> Required action
Report every line from the following entries that contains the string "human".

Segment Open

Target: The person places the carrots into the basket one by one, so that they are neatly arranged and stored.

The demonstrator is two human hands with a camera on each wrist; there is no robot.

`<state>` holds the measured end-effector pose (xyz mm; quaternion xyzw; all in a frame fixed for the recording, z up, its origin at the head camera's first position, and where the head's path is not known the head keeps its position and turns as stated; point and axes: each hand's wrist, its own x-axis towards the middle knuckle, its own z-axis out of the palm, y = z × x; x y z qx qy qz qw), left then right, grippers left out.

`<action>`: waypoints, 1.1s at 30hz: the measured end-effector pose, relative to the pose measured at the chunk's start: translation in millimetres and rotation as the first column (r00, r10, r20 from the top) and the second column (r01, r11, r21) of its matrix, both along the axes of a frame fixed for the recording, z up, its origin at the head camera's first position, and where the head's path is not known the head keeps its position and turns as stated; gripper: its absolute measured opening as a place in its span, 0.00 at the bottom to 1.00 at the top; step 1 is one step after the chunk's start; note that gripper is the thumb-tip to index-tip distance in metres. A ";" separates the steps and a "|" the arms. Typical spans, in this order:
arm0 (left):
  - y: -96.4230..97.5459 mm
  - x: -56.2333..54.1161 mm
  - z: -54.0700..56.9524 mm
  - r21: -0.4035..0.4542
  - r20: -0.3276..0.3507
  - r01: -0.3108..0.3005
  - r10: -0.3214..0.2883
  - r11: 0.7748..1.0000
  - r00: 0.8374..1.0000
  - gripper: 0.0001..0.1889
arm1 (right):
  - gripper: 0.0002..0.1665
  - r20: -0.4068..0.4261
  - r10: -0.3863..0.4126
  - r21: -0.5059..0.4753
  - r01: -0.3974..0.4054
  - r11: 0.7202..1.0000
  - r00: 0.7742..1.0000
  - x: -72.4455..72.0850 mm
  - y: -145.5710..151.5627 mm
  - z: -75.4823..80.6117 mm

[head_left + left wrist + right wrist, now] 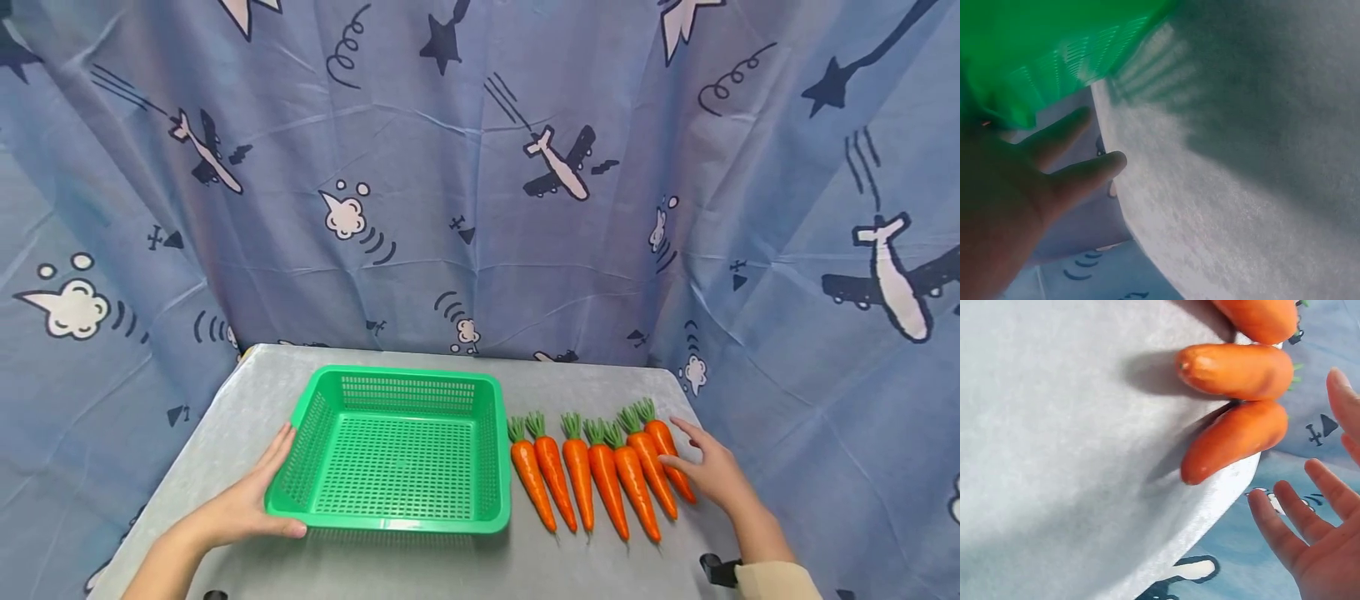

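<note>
A green plastic basket (pixel 392 525) with slotted walls stands left of centre in the head view, with nothing inside. My left hand (pixel 238 504) is at its near left corner, fingers extended along the left wall and thumb in front of the near side. In the left wrist view, two straight fingers (pixel 1085 174) point out below the basket wall (pixel 1072 62). Several orange carrots (pixel 577 467) with short green tops lie in a row right of the basket. My right hand (pixel 716 475) hovers beside the rightmost carrot (pixel 678 479), fingers spread and holding nothing.
The items are on a pale grey table (pixel 600 567) with rounded far corners. A blue curtain (pixel 480 208) printed with planes and stars hangs close behind and around it. The basket's right wall is near the leftmost carrot (pixel 532 483).
</note>
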<state>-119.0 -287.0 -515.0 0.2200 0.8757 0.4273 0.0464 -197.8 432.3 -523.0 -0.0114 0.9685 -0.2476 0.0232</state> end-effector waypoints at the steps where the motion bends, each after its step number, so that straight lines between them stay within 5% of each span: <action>1: 0.4 -0.2 -0.7 0.014 0.005 0.003 -0.004 1.000 1.000 0.69 | 0.51 0.004 0.002 -0.003 -0.002 1.000 1.000 -1.0 1.9 -1.7; 20: 1.1 -1.7 -7.6 0.114 0.063 0.003 -0.010 0.993 0.998 0.70 | 0.43 0.111 0.037 -0.051 -0.031 0.998 0.993 -12.9 12.9 -23.2; 33: -0.9 -2.3 -9.0 0.137 0.130 -0.022 0.004 0.990 0.991 0.71 | 0.49 0.200 0.052 -0.035 -0.046 0.998 0.978 -21.2 11.7 -22.7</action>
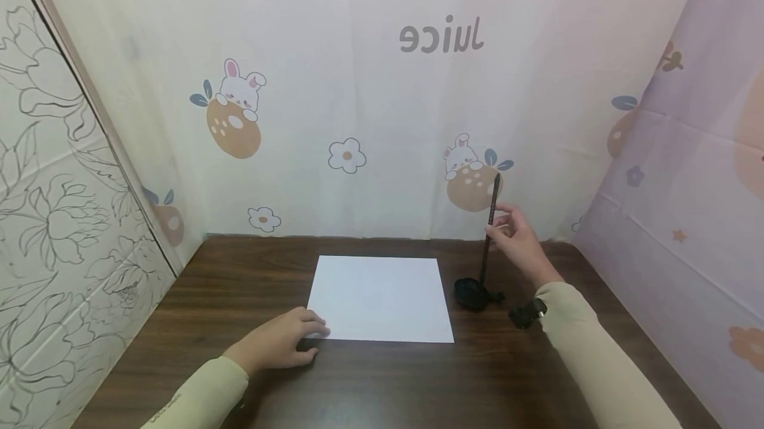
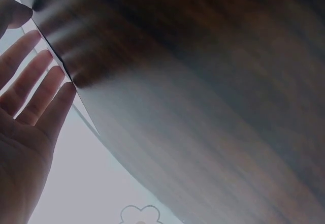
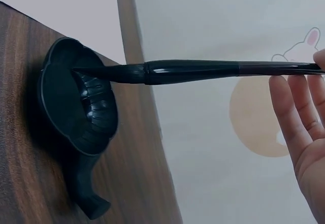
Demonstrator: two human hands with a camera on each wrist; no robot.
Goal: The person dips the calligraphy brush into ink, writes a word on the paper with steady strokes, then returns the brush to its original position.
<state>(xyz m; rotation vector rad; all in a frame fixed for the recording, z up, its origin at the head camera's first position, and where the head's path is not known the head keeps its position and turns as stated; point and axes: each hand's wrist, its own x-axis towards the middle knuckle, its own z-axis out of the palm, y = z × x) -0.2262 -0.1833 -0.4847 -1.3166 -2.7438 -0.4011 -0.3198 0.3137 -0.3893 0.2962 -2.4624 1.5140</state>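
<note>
My right hand (image 1: 514, 238) pinches the dark handle of a calligraphy brush (image 3: 193, 72) between thumb and fingertips. The brush stands nearly upright, its black bristle tip down inside a black, flower-shaped ink dish (image 3: 61, 102) with a short curved handle. Dark liquid lies in the dish. Fingers fairly straight, my left hand (image 1: 280, 341) rests at the near left corner of a blank white sheet of paper (image 1: 382, 300). In the left wrist view the fingertips (image 2: 66, 89) touch down along the tabletop.
The brown wood-grain table (image 1: 370, 389) carries the paper in its middle, with the ink dish just right of it. A pale curtain (image 1: 358, 84) printed with rabbits and fruit hangs behind the far edge. Printed panels flank both sides.
</note>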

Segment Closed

> Solution to this task
The demonstrator is two human hands with a camera on each wrist; there is no robot.
Demonstrator: two human hands with a camera on each wrist; no robot.

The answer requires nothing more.